Bahasa Tak Ada Logika
Try this: next time you're in bed with someone, swap “harder” for “lebih kenceng.” Tell me you didn't immediately feel like you just lost all your efforts in foreplay; dirty talking in Bahasa Indonesia–it's the ultimate ick for most bilingual Indonesian Gen Zers, and we're not the first ones to notice.
May 20, 2025
Scroll back three years and you'll find the Jakarta Uncensored video ("Dirty Talk Pake Bahasa Indonesia = AWKWARD?"), plus a classic Reddit thread where users uncomfortably dissect why it feels so awkward.
Despite changing attitudes toward sex, love, and intimacy among urban Indonesian youth, the idea of speaking dirty in our own language still makes many of us wince. But the weirdness isn't just about vocabulary.
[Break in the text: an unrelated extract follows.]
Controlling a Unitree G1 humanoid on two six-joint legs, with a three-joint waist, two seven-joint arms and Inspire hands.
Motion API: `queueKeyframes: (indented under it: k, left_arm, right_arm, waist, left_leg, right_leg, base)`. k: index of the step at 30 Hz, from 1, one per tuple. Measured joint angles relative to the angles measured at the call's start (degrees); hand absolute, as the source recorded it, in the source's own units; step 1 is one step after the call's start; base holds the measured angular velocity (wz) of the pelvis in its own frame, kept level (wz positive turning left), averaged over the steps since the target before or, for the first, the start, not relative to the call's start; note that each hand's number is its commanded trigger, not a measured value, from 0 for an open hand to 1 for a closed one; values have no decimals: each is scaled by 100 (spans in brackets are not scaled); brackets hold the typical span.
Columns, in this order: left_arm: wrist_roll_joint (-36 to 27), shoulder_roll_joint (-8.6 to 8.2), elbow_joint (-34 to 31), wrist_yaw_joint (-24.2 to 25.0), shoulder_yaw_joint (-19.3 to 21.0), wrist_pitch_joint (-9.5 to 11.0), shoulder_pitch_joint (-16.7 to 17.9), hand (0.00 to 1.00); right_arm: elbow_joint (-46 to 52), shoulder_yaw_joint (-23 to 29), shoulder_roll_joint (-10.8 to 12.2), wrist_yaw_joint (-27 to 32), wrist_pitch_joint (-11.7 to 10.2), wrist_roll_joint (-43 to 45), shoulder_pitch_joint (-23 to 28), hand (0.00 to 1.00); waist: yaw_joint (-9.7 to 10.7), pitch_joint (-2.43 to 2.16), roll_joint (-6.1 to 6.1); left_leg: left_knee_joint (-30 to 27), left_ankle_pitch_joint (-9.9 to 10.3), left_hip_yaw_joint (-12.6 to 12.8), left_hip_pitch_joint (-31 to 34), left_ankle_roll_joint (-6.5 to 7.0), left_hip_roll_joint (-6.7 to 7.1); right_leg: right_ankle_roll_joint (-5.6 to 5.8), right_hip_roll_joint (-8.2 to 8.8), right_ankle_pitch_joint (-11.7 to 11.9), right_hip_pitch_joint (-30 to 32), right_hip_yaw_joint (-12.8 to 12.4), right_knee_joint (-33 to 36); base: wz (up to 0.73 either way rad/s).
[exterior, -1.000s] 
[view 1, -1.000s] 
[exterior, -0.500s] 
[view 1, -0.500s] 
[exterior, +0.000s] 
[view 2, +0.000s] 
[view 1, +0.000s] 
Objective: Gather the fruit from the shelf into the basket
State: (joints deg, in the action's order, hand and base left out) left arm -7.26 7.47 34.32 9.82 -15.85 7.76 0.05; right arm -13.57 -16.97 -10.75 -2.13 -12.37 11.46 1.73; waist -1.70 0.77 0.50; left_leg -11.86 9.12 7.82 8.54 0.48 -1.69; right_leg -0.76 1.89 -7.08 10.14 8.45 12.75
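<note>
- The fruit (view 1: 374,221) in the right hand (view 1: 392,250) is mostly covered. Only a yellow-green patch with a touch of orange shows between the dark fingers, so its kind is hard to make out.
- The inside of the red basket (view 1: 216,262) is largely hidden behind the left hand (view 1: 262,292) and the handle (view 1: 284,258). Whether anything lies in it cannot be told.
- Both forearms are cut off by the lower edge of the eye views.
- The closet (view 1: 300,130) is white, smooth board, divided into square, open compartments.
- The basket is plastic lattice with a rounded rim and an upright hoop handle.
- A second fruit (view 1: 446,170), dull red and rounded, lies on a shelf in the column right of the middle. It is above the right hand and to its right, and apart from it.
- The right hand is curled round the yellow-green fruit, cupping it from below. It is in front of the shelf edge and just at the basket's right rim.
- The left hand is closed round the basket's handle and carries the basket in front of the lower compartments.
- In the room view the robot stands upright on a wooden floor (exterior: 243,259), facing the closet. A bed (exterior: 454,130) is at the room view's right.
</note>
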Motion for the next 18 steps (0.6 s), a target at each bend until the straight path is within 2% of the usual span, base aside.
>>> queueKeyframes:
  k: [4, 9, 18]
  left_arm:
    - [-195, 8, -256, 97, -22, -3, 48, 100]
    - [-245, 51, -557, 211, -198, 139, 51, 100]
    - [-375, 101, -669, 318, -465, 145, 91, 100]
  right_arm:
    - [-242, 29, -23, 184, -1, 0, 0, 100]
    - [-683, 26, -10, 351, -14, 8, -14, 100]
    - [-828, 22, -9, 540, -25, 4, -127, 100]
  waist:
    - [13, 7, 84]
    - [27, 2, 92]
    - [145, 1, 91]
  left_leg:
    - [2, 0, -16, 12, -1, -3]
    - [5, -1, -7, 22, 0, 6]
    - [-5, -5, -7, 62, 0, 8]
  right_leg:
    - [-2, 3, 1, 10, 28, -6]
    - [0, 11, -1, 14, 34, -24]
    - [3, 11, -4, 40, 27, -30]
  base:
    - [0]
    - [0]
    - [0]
It's about what those words carry–and what they reveal about the evolution of Indonesian identity itself.
For many Indonesian bilingual Gen Zers, English has become the language of rebellion, freedom, and play.
It’s the language of globalized internet memes, casual flirting, indie songs, and casual binge-out Netflix sessions. Bahasa Indonesia, on the other hand, carries layers of cultural expectation. It's the voice of parental lectures, school regulations, government announcements—all wrapped in an aura of "kesopanan" (politeness). No wonder "cekek aku" doesn't land the same way "choke me" does. While the latter feels like a forbidden fantasy; the former feels like it’s from a crime report.
In Bahasa Indonesia, intimacy often defaults to either high poeticism or jarring vulgarity.
There's little vocabulary for the messy, playful, half-serious half-silly space where real intimacy often lives. English fills that gap almost by accident— "baby," "cuddle," "you're so bad" —phrases that feel casual, textured, and emotionally safe.
It’s not that the language lacks expressive power, far from it even. Traditional poetry and love songs show how deeply the language can evoke emotion, but decades of political and cultural policing about what’s "appropriate" or "bermartabat" (dignified) have sterilized public usage.
Unlike English, where pop culture has long normalized sexual slang and playful banter, Bahasa Indonesia has remained cautious, guarded. Expressions of desire became either overly medical ("hubungan seksual") or jarringly crude ("ngentot"). No middle ground, no flirtatious in-between—in a society still grappling with media censorship laws like RUU Penyiaran, it's no wonder that even private language inherits a kind of self-censorship.
Yet something new is brewing; today's bilingual Indonesian youth aren't picking one language over the other—they're blending, remixing, and casually switching codes. Flirting in DMs often happens in a mixed bag of English, Bahasa, slang, and even Japanese or Korean phrases: "Aku mau cuddle dong," "Aku terlanjur sayang hyung," "I kangen you banget."
Instead of forcing dirty talk to sound natural in rigid Indonesian or sterile English, this hybrid language offers a messy, imperfect, deeply personal alternative. It's DIY intimacy, where language acts as an inside joke, a refusal to pick between global edginess and local roots. Maybe when we dirty talk in perfect Bahasa Indonesia, we will always feel a little weird–maybe the real win is learning to own that awkwardness, turning it into something honest and hilarious and ours.